Home | Connectors | OpenText Core Content - Metadata | OpenText Core Content - Metadata - Steg.ai Integration and Automation
OpenText Core Content - Metadata and Steg.ai complement each other well in enterprise content operations. OpenText Core Content - Metadata provides governed metadata structures, validation rules, and controlled vocabularies for consistent content classification. Steg.ai adds AI-based image recognition, tagging, and content protection for digital assets. Together, they can improve asset quality, strengthen governance, and reduce manual effort across DAM and ECM workflows.
Data flow: Steg.ai to OpenText Core Content - Metadata
When new images are uploaded into Steg.ai-enabled workflows, the platform can detect objects, scenes, logos, and other visual attributes and send suggested tags to OpenText Core Content - Metadata. OpenText then applies those values to governed metadata fields, validating them against controlled vocabularies before the asset is published.
Data flow: Bi-directional
Steg.ai can generate initial classification suggestions, while OpenText Core Content - Metadata enforces validation rules and required fields before the asset is approved for use. If a tag does not match the approved vocabulary, the asset can be routed for review by a content steward or DAM administrator.
Data flow: Steg.ai to OpenText Core Content - Metadata
Steg.ai can identify sensitive content such as product prototypes, confidential documents in images, restricted brand materials, or internal event photos. Those classifications can be written into OpenText metadata fields to trigger protection rules, access restrictions, or retention policies.

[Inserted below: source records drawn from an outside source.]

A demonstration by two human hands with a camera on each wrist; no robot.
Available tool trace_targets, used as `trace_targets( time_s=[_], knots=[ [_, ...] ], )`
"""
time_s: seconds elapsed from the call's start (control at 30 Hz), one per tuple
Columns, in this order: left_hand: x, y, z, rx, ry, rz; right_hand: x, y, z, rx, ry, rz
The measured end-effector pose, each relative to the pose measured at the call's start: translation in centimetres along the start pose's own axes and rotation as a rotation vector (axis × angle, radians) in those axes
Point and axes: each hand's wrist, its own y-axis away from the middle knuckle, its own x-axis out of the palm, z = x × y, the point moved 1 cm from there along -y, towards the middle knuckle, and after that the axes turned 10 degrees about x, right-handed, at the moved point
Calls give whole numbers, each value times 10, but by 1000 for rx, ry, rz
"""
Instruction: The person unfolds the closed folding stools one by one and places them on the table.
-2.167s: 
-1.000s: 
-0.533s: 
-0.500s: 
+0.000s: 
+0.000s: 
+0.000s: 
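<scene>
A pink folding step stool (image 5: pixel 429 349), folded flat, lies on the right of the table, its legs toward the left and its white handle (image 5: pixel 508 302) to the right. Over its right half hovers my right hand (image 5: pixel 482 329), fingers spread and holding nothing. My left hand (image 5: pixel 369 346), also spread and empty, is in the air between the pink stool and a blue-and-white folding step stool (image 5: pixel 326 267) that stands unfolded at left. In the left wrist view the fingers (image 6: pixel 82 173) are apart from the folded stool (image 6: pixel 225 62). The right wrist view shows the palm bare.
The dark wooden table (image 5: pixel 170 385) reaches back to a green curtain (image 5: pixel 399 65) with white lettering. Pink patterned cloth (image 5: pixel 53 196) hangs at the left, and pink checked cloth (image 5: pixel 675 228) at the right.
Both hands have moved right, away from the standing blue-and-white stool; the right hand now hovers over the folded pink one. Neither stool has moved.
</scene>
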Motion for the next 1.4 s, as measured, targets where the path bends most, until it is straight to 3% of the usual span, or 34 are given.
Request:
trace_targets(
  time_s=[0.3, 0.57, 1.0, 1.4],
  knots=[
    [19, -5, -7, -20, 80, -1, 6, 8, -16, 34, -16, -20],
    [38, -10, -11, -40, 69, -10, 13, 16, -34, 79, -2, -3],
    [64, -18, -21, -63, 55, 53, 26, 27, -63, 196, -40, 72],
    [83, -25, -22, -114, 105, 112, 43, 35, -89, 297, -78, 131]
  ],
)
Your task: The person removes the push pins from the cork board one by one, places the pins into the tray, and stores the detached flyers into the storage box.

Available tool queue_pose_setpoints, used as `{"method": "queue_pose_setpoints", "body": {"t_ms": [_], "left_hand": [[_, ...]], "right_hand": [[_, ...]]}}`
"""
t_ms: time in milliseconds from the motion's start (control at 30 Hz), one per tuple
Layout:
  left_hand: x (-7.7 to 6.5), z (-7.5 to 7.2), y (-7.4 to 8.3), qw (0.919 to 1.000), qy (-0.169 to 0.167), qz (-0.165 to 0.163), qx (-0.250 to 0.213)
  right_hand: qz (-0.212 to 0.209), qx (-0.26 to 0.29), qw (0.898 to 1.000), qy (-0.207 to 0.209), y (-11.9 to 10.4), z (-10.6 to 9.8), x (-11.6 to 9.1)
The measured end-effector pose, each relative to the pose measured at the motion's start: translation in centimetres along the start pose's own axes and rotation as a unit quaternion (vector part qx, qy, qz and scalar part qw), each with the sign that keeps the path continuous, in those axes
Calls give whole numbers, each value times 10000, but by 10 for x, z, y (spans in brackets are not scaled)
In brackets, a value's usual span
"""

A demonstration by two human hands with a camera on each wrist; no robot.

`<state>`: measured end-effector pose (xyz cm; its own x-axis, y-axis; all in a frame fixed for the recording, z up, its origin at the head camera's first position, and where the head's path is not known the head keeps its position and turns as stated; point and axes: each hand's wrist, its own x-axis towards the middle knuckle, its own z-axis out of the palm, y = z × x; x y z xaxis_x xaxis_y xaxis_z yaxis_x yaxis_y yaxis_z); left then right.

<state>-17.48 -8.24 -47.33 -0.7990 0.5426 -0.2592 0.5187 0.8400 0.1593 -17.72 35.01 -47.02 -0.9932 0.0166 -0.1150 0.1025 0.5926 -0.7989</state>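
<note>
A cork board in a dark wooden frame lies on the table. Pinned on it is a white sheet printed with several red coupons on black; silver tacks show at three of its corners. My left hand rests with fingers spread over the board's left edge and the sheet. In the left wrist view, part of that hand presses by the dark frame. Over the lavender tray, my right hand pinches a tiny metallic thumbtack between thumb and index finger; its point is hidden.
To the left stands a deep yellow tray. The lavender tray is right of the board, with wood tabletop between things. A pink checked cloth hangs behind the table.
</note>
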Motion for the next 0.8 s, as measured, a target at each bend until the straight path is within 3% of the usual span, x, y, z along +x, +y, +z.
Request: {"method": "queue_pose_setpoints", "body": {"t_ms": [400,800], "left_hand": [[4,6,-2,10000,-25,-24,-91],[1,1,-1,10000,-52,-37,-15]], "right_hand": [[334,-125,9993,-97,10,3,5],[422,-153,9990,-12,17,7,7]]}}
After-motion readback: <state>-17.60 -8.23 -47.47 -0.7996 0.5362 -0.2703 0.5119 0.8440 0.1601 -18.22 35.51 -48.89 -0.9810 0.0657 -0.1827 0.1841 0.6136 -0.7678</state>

Data flow: Steg.ai to OpenText Core Content - Metadata
Marketing teams often manage large volumes of campaign images, product shots, and social media assets. Steg.ai can identify product categories, visual themes, and brand elements, then pass those classifications into OpenText Core Content - Metadata so assets are organized by campaign, product line, region, or usage rights.
Data flow: OpenText Core Content - Metadata to Steg.ai and back to OpenText Core Content - Metadata
OpenText can use metadata rules to determine which assets require additional AI analysis in Steg.ai. For example, assets marked as external-facing, high-risk, or rights-managed can be sent for image recognition and protection checks before publication. The results are then written back to OpenText to complete the approval record.
Data flow: Steg.ai to OpenText Core Content - Metadata
AI-generated labels from Steg.ai can populate structured metadata fields in OpenText, enabling more precise search filters such as object type, scene type, brand logo presence, or content sensitivity. This makes it easier for business users to find the right asset without relying on file names or manual descriptions.
Data flow: Bi-directional
Steg.ai can identify and classify protected visual content, while OpenText Core Content - Metadata stores the authoritative metadata needed for reporting. Together, they enable compliance teams to report on assets by sensitivity level, usage restrictions, approval status, or business unit.
In summary, integrating Steg.ai with OpenText Core Content - Metadata creates a stronger content governance model by combining AI-based visual intelligence with structured metadata control. The result is faster tagging, better protection, and more reliable enterprise content operations.